* **What this task involves**
From the data underneath, reproduce exactly the stretch that begins at the line with "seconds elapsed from" and ends after the line with "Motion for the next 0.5".

(Saved entries)
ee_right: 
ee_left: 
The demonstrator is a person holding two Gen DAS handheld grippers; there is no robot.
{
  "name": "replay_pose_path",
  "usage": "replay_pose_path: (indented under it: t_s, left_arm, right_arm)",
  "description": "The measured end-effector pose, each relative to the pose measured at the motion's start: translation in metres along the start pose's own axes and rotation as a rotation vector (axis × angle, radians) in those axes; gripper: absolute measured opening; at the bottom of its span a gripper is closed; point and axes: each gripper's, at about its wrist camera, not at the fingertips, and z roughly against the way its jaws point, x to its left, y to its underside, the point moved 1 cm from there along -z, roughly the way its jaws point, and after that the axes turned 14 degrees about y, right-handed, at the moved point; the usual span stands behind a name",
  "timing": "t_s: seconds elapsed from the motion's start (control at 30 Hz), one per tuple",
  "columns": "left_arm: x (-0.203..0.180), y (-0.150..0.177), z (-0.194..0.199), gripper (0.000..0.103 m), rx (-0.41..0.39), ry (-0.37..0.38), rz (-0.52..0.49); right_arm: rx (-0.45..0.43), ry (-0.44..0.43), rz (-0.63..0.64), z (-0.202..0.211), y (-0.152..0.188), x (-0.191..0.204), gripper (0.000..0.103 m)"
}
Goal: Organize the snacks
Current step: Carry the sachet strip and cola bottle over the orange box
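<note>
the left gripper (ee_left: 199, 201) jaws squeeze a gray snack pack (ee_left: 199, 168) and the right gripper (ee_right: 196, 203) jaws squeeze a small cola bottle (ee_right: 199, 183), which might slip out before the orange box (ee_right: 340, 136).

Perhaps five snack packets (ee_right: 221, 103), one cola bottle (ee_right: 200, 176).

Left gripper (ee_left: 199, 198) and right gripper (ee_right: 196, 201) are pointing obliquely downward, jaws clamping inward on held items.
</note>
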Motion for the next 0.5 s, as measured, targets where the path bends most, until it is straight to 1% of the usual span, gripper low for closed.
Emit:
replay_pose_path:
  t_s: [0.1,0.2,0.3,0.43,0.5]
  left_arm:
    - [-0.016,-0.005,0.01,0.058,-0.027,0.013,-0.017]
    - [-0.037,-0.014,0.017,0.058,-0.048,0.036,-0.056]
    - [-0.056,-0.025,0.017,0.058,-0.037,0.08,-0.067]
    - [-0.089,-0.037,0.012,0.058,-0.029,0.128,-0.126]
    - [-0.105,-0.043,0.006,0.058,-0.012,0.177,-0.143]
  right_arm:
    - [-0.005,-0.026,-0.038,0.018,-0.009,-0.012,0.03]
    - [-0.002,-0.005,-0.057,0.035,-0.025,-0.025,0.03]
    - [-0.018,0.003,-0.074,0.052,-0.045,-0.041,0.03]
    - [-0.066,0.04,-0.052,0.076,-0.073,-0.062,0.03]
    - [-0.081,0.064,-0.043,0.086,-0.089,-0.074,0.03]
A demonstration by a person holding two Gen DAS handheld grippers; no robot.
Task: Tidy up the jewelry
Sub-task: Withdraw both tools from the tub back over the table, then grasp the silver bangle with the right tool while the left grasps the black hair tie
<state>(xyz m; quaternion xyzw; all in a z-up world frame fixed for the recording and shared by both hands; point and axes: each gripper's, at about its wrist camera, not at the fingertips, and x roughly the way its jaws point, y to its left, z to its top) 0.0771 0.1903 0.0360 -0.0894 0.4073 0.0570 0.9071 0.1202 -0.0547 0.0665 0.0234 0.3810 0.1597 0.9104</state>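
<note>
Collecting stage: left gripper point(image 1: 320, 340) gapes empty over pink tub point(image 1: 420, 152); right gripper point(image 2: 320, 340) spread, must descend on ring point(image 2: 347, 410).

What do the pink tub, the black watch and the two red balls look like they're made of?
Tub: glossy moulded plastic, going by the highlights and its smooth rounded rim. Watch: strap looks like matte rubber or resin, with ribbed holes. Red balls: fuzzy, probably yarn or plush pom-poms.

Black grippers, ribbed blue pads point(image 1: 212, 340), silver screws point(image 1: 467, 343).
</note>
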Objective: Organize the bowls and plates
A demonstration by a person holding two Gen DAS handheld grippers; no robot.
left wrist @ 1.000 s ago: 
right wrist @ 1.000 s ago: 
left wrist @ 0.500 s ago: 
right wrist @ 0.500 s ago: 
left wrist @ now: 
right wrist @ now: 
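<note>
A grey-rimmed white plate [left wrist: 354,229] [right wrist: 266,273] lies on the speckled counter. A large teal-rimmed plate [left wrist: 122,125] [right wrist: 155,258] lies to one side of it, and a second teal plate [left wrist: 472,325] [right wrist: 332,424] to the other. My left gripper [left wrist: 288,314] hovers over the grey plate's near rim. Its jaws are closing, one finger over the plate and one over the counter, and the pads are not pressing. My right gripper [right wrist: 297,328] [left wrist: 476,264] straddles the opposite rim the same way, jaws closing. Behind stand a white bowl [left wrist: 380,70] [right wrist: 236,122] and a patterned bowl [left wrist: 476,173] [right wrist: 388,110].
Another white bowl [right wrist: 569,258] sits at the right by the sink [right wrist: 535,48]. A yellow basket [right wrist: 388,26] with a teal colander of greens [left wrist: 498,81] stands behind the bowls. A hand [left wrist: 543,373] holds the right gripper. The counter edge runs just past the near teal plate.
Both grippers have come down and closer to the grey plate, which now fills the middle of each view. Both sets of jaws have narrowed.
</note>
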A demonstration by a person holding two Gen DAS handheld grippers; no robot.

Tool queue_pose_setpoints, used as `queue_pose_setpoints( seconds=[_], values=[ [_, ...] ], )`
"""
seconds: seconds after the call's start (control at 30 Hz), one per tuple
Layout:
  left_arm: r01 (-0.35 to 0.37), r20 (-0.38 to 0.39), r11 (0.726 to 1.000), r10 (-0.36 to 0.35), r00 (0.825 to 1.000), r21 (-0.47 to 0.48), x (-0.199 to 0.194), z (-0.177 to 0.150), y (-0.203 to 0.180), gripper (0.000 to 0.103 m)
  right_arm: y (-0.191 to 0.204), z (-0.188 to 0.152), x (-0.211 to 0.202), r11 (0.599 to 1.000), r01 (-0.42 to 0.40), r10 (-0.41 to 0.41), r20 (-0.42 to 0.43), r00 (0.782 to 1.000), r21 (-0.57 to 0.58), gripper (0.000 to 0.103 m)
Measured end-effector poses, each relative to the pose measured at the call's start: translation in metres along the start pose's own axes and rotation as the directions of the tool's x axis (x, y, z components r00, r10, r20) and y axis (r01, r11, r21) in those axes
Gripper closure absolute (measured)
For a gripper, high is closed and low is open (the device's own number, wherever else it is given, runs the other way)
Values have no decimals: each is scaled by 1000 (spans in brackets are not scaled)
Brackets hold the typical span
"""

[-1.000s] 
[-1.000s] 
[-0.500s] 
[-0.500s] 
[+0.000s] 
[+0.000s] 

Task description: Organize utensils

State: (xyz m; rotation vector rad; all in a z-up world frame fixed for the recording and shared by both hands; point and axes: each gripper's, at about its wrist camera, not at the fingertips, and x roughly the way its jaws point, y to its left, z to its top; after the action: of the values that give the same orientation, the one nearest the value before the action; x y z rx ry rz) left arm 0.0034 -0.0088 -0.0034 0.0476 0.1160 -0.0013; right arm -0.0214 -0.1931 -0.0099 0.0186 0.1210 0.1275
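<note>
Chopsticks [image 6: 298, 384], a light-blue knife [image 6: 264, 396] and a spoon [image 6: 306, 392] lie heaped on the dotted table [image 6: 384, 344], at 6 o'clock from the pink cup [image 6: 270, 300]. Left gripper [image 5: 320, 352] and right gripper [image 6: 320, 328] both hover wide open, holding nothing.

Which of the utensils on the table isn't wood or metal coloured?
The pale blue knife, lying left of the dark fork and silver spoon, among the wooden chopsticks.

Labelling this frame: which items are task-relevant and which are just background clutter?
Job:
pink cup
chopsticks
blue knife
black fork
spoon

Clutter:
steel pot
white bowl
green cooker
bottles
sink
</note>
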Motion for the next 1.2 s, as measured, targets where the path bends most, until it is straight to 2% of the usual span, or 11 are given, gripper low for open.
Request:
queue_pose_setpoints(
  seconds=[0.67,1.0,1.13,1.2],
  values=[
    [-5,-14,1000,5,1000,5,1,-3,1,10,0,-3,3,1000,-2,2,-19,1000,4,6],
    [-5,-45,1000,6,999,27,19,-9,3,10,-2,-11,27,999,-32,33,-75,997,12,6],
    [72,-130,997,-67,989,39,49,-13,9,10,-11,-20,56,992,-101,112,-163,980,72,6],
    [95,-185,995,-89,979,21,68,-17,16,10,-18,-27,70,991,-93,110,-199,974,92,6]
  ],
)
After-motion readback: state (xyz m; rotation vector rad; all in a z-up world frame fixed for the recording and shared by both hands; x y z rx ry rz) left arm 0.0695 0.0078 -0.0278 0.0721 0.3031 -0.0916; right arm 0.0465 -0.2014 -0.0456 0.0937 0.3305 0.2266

* **Solution for this task**
  "timing": "t_s: seconds elapsed from the motion's start (control at 30 Hz), one per tuple",
  "columns": "left_arm: x (-0.203..0.180), y (-0.150..0.177), z (-0.194..0.199), gripper (0.000..0.103 m), rx (-0.41..0.39), ry (-0.37..0.38), rz (-0.52..0.49); right_arm: rx (-0.45..0.43), ry (-0.44..0.43), rz (-0.63..0.64), z (-0.202..0.211), y (-0.152..0.188), x (-0.191..0.204), gripper (0.000..0.103 m)"
}
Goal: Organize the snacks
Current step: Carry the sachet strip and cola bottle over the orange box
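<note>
the left gripper (ee_left: 199, 201) jaws squeeze a gray snack pack (ee_left: 199, 168) and the right gripper (ee_right: 196, 203) jaws squeeze a small cola bottle (ee_right: 199, 183), which might slip out before the orange box (ee_right: 340, 136).

Perhaps five snack packets (ee_right: 221, 103), one cola bottle (ee_right: 200, 176).

Left gripper (ee_left: 199, 198) and right gripper (ee_right: 196, 201) are pointing obliquely downward, jaws clamping inward on held items.
</note>
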Motion for the next 0.5 s, as measured, targets where the path bends most, until it is straight to 1% of the usual span, gripper low for closed.

The output contains the complete answer to the exercise.